- Requirement: Output only the stretch of the listing that starts at the line containing "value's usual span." and ends at the line containing "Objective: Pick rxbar", reproduced exactly with both ends.

- Data records:
----------------
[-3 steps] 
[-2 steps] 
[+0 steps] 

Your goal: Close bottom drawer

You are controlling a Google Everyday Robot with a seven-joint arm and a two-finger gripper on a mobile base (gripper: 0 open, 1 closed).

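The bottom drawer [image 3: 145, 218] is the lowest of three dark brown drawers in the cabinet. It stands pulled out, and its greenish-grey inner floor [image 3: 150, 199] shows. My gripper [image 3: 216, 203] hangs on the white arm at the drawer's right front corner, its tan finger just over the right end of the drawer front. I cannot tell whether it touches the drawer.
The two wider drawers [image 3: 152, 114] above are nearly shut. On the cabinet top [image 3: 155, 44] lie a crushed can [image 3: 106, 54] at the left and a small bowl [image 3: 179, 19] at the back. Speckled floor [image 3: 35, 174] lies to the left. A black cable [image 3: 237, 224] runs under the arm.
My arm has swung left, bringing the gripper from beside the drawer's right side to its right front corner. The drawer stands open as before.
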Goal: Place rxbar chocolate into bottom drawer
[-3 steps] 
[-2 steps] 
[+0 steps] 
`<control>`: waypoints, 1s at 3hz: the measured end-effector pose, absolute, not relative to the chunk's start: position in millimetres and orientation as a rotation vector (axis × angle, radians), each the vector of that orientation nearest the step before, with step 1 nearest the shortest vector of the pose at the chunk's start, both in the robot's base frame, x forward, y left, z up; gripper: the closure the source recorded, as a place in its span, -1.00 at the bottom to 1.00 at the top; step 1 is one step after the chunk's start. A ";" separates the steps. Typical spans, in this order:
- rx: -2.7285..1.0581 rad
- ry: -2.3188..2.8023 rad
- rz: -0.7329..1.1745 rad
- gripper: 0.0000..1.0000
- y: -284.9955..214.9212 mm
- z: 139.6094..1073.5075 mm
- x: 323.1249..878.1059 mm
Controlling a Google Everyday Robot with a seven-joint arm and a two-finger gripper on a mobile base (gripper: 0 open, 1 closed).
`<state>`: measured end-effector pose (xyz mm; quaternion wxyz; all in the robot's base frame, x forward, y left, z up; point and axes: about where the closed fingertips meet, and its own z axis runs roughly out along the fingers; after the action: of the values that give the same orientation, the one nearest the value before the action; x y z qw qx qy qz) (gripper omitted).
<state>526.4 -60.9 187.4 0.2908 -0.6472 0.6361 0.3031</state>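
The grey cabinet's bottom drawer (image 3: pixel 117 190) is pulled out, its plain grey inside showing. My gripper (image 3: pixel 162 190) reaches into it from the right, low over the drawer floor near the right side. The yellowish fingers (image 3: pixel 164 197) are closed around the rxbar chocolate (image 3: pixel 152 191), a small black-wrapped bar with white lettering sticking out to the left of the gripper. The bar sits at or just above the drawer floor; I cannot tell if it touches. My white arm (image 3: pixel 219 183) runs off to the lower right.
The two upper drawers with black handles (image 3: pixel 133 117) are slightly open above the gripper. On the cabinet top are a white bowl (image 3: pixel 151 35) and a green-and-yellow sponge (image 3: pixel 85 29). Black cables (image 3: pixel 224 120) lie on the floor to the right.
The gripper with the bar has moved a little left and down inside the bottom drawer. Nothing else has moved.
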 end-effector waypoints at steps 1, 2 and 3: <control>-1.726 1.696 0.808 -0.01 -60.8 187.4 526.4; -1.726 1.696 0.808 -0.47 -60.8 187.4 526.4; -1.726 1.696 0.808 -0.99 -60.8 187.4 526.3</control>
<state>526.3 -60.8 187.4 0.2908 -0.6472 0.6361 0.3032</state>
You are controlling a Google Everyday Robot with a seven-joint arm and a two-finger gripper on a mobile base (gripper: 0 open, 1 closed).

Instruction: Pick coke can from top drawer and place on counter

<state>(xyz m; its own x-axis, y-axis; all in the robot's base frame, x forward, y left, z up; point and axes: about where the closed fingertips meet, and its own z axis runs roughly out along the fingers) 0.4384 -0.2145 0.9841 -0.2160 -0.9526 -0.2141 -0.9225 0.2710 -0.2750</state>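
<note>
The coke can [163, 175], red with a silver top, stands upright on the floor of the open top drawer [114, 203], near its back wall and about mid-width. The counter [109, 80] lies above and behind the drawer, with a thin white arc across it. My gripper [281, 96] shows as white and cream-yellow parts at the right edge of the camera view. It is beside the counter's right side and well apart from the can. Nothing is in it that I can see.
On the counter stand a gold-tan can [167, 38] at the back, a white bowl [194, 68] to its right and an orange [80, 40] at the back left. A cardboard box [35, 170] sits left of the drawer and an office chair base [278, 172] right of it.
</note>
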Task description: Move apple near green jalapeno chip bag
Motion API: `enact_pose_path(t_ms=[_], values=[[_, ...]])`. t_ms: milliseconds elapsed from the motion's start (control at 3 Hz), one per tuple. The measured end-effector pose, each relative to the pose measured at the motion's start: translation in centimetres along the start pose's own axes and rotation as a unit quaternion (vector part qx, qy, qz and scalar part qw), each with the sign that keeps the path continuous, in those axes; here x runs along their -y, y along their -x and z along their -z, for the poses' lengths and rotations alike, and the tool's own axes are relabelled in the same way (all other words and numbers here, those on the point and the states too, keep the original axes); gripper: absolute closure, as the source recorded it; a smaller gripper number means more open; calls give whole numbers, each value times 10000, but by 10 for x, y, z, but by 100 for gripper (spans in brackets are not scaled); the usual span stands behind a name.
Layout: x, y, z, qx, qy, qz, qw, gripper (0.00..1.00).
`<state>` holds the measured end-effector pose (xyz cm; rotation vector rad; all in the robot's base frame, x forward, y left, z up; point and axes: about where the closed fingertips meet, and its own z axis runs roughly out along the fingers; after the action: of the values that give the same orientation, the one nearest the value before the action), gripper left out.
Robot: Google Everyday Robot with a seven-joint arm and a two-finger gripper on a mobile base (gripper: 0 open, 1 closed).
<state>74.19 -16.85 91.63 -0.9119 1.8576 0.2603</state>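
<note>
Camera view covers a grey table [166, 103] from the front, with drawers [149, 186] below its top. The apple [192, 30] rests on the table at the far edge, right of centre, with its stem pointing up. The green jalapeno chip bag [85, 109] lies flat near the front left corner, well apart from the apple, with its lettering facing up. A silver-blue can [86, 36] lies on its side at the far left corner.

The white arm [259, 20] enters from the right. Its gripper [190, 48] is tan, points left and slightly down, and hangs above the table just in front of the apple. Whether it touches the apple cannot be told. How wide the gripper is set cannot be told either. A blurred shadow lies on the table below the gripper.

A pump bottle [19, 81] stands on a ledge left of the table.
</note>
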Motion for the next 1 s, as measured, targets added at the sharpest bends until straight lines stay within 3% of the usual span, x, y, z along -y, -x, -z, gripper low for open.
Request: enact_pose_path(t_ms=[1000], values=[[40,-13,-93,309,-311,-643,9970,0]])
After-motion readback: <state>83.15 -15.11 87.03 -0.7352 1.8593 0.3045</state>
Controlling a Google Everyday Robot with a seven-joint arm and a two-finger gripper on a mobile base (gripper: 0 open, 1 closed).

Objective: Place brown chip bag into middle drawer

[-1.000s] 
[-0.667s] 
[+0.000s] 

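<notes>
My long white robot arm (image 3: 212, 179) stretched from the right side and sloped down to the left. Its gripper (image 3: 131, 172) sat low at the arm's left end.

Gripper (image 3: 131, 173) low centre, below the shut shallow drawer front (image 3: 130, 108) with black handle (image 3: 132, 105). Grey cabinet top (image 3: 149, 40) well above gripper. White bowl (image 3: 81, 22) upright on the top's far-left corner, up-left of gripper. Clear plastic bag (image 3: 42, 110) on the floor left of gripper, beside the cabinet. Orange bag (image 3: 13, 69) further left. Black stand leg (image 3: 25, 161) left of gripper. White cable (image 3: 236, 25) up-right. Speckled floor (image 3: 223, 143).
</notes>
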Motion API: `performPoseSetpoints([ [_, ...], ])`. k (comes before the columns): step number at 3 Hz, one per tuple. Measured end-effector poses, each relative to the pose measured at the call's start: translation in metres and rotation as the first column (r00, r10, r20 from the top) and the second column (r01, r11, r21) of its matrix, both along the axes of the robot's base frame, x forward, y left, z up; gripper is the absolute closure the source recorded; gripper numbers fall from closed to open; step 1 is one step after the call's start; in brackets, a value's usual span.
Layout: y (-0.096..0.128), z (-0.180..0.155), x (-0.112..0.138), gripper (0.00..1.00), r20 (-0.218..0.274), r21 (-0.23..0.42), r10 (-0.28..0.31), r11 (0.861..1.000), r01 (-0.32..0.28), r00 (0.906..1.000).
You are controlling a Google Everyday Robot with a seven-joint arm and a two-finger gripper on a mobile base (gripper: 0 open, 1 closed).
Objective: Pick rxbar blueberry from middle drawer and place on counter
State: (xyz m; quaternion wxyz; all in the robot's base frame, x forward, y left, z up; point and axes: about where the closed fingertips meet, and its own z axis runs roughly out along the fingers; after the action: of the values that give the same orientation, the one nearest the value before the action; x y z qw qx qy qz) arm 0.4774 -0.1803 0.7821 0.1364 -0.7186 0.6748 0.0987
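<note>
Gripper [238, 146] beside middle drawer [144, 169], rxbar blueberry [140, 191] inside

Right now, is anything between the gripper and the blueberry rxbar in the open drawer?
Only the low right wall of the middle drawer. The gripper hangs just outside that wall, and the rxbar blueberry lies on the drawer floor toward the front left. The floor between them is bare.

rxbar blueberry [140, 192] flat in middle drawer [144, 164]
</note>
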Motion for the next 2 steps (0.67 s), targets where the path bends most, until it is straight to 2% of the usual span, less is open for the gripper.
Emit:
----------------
- Problem solution:
Motion API: `performPoseSetpoints([ [_, ...], ])`. k (comes before the columns): step number at 3 Hz, one per tuple. Measured end-effector poses, each relative to the pose measured at the call's start: translation in metres and rotation as the first column (r00, r10, r20 from the top) and the second column (r01, r11, r21) of its matrix, both along the axes of the robot's base frame, x forward, y left, z up; gripper is the absolute closure the source recorded; gripper numbers fall from closed to open; step 1 is one step after the call's start; in brackets, a value's usual span.
Layout: y (-0.096..0.128), z (-0.180..0.155), x (-0.112..0.138), gripper (0.00..1.00), r20 (-0.218..0.274), r21 (-0.23..0.42), r10 (-0.28..0.31), r11 (0.861..1.000), r01 (-0.32..0.28), r00 (0.906..1.000).
You are controlling a Google Everyday Robot with a seven-joint arm and a two-finger gripper on a mobile base (gripper: 0 open, 1 closed).
Objective: Pick rxbar blueberry from middle drawer and place on counter

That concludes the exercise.